The answer is a stretch of the material below, returned exactly: the line containing "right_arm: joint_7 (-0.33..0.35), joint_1", the line containing "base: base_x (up", and all lines between.

Data block.
┌────────
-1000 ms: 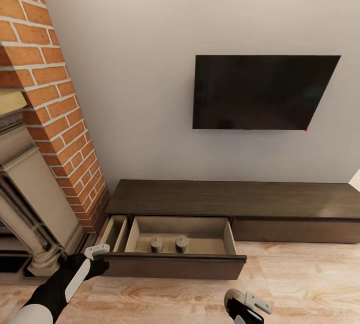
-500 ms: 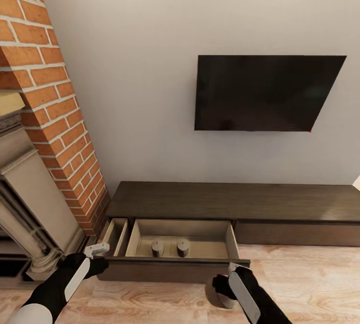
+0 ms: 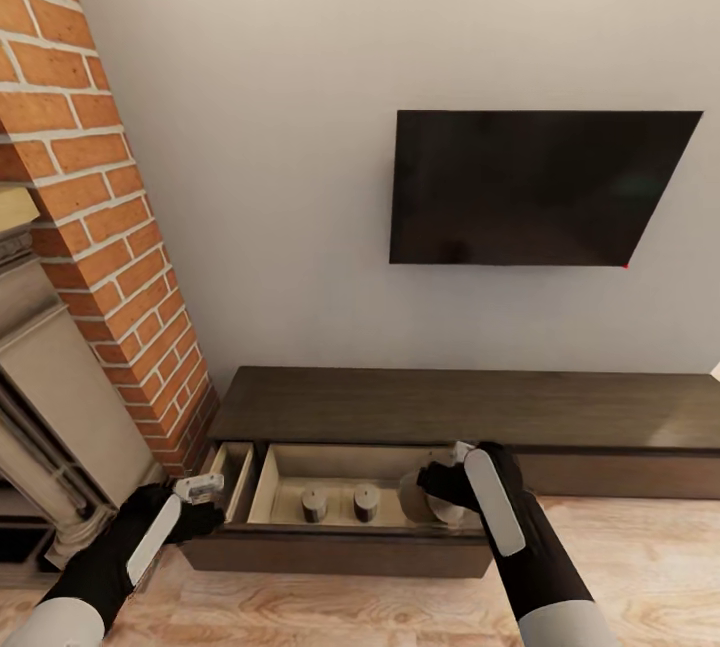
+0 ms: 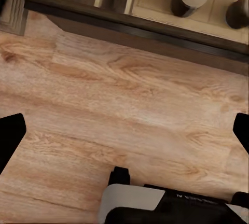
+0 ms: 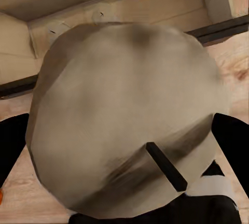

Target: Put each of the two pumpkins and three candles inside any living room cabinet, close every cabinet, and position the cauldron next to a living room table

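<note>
Pale wall (image 3: 280,127) fills the upper frame of the head view, with a brick column (image 3: 90,217) at the far left and a stone fireplace surround (image 3: 50,397) below it. Lower left: the left gripper (image 3: 200,489) hangs just outside the left end of the open drawer (image 3: 350,482), over the wood floor (image 3: 640,567); its wrist view looks down at bare floorboards, with dark fingertips (image 4: 10,136) set wide apart at the frame's edges and nothing between them. Lower centre: the cabinet (image 3: 450,407), a long dark-brown low unit against the wall, has its left drawer pulled out, pale beige inside. Two small grey candles (image 3: 315,503) stand upright side by side on the drawer floor, apart from each other. Right of them: a third candle (image 3: 425,499), a squat pale cylinder with a dark wick, is clamped in the right gripper (image 3: 450,487) above the right part of the drawer; in the right wrist view this candle sits close to the lens, with black fingertips (image 5: 233,141) pressing either side. Upper right: a black television (image 3: 540,187) is mounted on the wall above the cabinet.
</note>
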`<state>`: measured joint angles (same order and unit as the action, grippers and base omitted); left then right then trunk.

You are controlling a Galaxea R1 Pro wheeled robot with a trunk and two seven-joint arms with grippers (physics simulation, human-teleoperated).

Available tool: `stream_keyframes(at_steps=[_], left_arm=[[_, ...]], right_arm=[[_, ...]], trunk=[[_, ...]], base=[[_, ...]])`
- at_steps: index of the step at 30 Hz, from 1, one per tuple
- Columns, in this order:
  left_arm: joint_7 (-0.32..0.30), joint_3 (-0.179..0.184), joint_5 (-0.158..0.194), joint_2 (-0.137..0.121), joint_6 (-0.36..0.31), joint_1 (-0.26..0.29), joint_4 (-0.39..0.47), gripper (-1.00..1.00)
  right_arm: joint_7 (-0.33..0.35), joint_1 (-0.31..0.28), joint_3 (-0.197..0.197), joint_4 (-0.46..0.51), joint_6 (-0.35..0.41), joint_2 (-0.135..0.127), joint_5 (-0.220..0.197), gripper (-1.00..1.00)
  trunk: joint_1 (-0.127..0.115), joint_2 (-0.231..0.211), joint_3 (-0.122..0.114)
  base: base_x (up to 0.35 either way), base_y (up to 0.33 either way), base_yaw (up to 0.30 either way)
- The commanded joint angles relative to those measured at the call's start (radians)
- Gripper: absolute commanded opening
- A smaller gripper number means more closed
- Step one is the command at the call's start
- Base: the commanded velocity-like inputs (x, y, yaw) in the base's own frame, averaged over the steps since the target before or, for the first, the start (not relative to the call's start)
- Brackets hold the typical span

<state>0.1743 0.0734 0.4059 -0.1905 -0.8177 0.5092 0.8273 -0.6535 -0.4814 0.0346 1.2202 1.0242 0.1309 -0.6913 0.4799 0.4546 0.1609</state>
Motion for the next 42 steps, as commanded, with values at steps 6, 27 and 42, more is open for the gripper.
stream_keyframes(at_steps=[6, 27, 42], left_arm=[[-0.148, -0.089, -0.002, -0.003, -0.129, 0.0, 0.098, 1.0], [-0.191, -0.122, -0.001, -0.002, -0.14, 0.0, 0.116, 1.0], [-0.191, -0.123, -0.002, -0.004, -0.139, 0.0, 0.116, 1.0]], right_arm=[[-0.001, -0.039, -0.001, -0.005, -0.01, 0.033, -0.004, -1.0], [-0.003, -0.088, -0.002, -0.208, -0.105, 0.037, 0.005, -1.0], [-0.043, -0.241, 0.005, -0.601, -0.302, 0.039, 0.011, -1.0]], trunk=[[0.0, 0.0, 0.0], [0.0, 0.0, 0.0], [0.0, 0.0, 0.0]], base=[[0.041, 0.0, 0.0], [0.14, 0.0, 0.0], [0.013, 0.0, 0.0]])
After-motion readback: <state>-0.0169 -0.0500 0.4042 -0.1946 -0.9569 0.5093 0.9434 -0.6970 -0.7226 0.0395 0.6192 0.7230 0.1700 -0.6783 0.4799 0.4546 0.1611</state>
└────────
Solution.
  right_arm: joint_7 (-0.33..0.35), joint_1 (-0.31..0.28), joint_3 (-0.197..0.197), joint_4 (-0.46..0.51), joint_6 (-0.35..0.41), joint_2 (-0.135..0.127), joint_5 (-0.220..0.197), gripper (-1.00..1.00)
  trunk: joint_1 (-0.127..0.115), joint_2 (-0.231..0.211), joint_3 (-0.122..0.114)
  base: base_x (up to 0.35 either way), base_y (up to 0.33 either way), base_yaw (up to 0.30 either way)

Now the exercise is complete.